WORK REQUEST:
Whenever a line below includes the string "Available", show it.

Data records
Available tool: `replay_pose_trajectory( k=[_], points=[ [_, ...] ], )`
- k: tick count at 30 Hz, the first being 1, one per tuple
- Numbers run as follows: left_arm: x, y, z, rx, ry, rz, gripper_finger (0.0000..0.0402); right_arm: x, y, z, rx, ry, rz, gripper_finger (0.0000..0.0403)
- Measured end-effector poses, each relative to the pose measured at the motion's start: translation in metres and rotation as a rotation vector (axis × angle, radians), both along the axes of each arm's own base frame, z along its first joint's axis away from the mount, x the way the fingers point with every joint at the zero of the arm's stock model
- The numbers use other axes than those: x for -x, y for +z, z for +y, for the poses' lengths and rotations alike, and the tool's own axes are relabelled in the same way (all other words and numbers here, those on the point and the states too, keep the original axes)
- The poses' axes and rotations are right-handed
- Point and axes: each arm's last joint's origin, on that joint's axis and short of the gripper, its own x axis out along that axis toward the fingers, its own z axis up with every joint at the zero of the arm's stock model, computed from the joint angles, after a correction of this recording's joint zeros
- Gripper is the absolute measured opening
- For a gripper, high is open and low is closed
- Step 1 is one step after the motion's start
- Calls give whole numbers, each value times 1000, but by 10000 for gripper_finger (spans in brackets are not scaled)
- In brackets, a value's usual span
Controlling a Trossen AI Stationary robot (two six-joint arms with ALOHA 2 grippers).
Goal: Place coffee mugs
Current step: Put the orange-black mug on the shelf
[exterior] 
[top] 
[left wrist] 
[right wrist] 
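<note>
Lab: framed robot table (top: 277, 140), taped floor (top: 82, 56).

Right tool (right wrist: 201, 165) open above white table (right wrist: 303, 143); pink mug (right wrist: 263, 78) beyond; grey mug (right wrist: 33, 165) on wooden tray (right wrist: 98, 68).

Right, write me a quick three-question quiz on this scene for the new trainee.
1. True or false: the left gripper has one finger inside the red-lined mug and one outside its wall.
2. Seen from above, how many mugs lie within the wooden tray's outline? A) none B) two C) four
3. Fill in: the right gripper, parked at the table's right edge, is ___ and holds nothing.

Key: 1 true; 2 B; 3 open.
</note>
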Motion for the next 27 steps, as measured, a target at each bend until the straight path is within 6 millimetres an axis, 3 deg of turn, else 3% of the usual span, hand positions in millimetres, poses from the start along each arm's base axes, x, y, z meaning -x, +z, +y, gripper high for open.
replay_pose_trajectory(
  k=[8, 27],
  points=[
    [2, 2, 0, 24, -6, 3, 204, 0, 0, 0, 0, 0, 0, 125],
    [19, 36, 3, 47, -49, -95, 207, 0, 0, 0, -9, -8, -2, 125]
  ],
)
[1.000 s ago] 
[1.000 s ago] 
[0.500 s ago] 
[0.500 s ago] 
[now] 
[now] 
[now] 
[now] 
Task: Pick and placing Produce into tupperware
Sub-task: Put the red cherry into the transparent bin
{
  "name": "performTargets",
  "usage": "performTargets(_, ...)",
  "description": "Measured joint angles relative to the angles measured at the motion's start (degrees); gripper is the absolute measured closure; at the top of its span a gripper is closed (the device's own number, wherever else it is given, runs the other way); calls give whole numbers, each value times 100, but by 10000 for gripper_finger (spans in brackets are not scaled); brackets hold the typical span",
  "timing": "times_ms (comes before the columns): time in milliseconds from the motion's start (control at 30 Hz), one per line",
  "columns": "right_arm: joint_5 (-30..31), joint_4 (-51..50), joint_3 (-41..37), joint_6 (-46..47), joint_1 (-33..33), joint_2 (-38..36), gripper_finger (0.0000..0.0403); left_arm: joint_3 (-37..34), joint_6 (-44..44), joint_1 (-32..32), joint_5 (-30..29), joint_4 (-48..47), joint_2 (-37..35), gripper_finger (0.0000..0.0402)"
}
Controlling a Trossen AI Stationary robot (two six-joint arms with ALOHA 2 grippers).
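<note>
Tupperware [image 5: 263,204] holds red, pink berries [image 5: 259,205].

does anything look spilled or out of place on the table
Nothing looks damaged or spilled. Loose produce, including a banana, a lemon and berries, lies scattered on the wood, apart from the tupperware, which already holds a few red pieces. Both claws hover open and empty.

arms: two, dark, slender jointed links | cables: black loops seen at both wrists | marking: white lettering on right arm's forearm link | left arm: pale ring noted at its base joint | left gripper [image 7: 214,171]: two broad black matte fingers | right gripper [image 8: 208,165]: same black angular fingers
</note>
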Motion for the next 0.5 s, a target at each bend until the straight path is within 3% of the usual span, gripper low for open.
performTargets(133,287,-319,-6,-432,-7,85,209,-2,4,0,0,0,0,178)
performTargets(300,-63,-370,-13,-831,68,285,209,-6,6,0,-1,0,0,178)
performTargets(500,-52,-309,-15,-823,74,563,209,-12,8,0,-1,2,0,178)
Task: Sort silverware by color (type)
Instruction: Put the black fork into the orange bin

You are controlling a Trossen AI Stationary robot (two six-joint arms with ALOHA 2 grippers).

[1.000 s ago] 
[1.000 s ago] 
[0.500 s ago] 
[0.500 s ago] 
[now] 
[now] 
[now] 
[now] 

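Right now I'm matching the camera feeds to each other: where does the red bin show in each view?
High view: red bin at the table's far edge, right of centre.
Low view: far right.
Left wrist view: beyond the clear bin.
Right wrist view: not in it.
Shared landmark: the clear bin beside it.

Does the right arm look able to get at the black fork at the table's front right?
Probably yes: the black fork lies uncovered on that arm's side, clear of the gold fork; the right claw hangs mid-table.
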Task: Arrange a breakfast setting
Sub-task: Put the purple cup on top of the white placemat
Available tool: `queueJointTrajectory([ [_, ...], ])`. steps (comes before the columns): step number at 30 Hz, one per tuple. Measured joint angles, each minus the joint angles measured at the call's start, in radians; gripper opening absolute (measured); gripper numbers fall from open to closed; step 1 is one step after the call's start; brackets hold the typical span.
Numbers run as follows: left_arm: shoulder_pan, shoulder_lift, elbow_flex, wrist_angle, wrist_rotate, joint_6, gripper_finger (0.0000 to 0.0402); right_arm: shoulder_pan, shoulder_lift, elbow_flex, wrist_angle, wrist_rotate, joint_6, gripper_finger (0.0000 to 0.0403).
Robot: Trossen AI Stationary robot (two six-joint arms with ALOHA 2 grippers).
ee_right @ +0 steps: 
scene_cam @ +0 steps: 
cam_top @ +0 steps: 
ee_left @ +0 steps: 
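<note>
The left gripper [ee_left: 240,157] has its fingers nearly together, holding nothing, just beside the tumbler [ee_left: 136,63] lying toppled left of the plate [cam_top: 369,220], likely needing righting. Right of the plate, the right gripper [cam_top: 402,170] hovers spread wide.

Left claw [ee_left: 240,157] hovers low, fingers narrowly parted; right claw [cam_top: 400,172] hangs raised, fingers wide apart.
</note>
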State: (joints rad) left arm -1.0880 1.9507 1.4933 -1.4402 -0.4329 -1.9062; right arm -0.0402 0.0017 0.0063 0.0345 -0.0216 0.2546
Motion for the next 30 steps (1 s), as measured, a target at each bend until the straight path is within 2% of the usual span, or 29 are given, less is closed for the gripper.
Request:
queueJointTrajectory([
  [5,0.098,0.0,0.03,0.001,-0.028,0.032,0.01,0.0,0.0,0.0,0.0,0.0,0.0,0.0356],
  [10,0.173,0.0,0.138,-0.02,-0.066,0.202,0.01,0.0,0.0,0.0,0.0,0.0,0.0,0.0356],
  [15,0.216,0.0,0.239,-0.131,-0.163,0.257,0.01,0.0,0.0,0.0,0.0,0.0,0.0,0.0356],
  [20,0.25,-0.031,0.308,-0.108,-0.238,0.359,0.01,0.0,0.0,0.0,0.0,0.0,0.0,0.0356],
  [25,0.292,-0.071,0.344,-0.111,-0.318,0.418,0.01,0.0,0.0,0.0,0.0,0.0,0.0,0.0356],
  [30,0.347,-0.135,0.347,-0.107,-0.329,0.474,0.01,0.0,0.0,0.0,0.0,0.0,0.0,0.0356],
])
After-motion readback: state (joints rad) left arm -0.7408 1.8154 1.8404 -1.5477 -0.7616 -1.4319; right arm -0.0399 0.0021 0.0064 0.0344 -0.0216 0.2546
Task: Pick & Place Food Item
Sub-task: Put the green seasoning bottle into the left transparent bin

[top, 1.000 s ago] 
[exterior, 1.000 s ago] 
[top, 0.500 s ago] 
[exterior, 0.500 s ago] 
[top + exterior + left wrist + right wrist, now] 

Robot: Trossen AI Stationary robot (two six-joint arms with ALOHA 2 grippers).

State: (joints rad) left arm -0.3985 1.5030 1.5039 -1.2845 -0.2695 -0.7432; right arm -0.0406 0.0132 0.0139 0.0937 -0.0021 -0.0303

SOLUTION TO THIS PROBLEM:
Available tool: `replay_pose_trajectory( k=[_], points=[ [_, ...] ], )`
Available tool: `queueJointTrajectory([ [_, ...], ])`. steps (comes before the columns): step number at 30 Hz, one per tuple. Measured joint angles, each minus the joint angles measured at the call's start, in radians; gripper opening absolute (measured); gripper numbers fall from open to closed; step 1 is one step after the call's start; brackets hold the typical span.

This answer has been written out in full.